What the task requires – Leave out the images and repeat the listing below without a single change.

-=-=-=-=-

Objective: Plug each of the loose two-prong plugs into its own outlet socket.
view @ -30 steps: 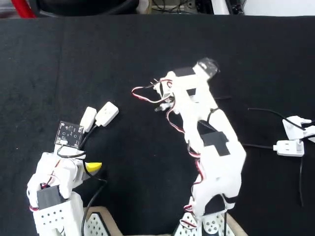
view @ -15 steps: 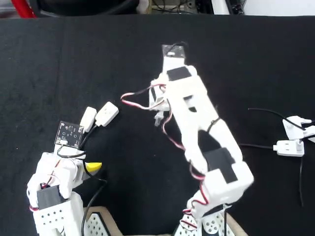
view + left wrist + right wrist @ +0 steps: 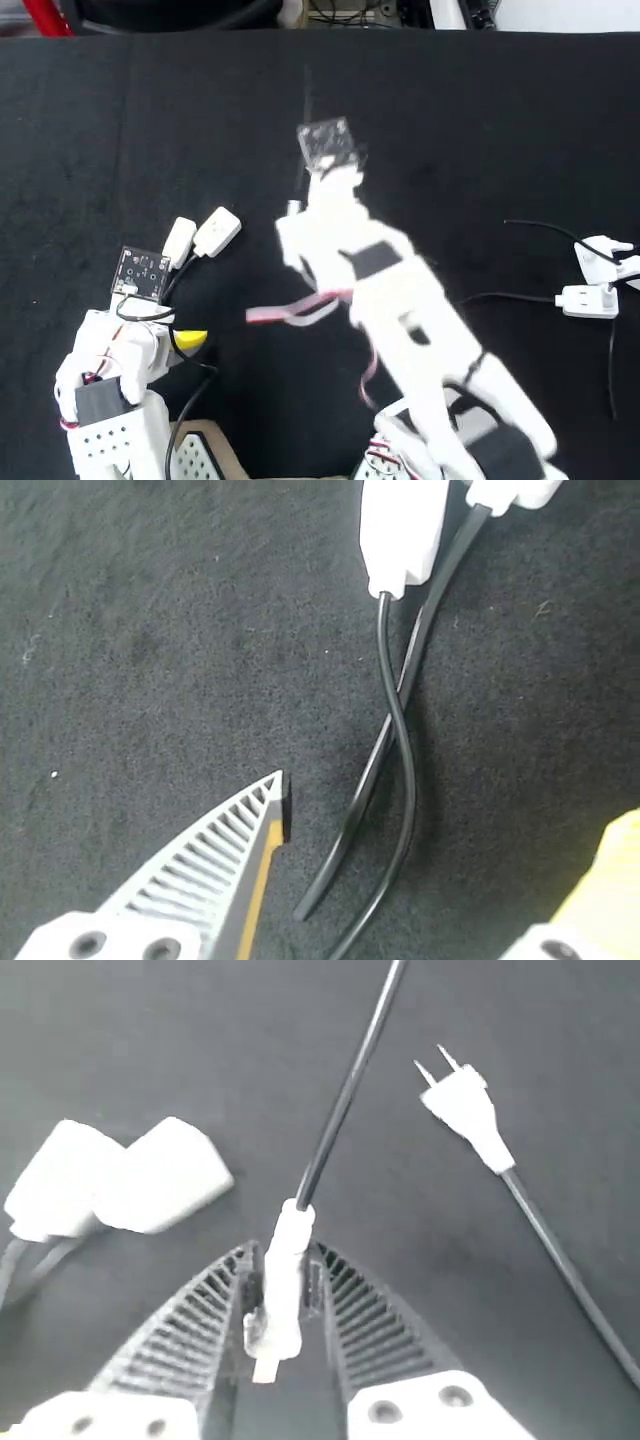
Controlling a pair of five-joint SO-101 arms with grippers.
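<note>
My right gripper (image 3: pixel 282 1255) is shut on a white two-prong plug (image 3: pixel 275 1295), whose black cord (image 3: pixel 345 1100) runs away over the cloth. A second loose plug (image 3: pixel 465 1110) lies flat, prongs pointing away. Two white outlet sockets (image 3: pixel 165 1175) (image 3: pixel 55 1180) lie side by side near it. In the high view the right arm stretches left of centre, its gripper (image 3: pixel 293 211) just right of the sockets (image 3: pixel 217 230) (image 3: pixel 180 239). My left gripper (image 3: pixel 450 810) is open above the sockets' black cords (image 3: pixel 395 760), close behind the nearer socket (image 3: pixel 403 530).
A black cloth (image 3: pixel 480 120) covers the table. Two white connector pieces (image 3: pixel 588 298) (image 3: pixel 600 255) with black cords lie at the right edge. A small black circuit board (image 3: pixel 141 272) sits on the left arm near the sockets.
The right arm has swung left and toward the sockets, carrying the plug. The left arm has stayed still.
</note>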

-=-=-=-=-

Answer space –
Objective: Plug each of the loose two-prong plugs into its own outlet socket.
view @ -30 steps: 
view @ -15 steps: 
view + left wrist + right wrist @ +0 steps: 
Controlling a pair of five-joint SO-101 arms with grippers.
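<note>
My right gripper (image 3: pixel 282 1255) is shut on a white two-prong plug (image 3: pixel 275 1295), whose black cord (image 3: pixel 345 1100) runs away over the cloth. A second loose plug (image 3: pixel 465 1110) lies flat, prongs pointing away. Two white outlet sockets (image 3: pixel 165 1175) (image 3: pixel 55 1180) lie side by side near it. In the high view the right arm stretches left of centre, its gripper (image 3: pixel 293 211) just right of the sockets (image 3: pixel 217 230) (image 3: pixel 180 239). My left gripper (image 3: pixel 450 810) is open above the sockets' black cords (image 3: pixel 395 760), close behind the nearer socket (image 3: pixel 403 530).
A black cloth (image 3: pixel 480 120) covers the table. Two white connector pieces (image 3: pixel 588 298) (image 3: pixel 600 255) with black cords lie at the right edge. A small black circuit board (image 3: pixel 141 272) sits on the left arm near the sockets.
The right arm has swung left and toward the sockets, carrying the plug. The left arm has stayed still.
</note>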

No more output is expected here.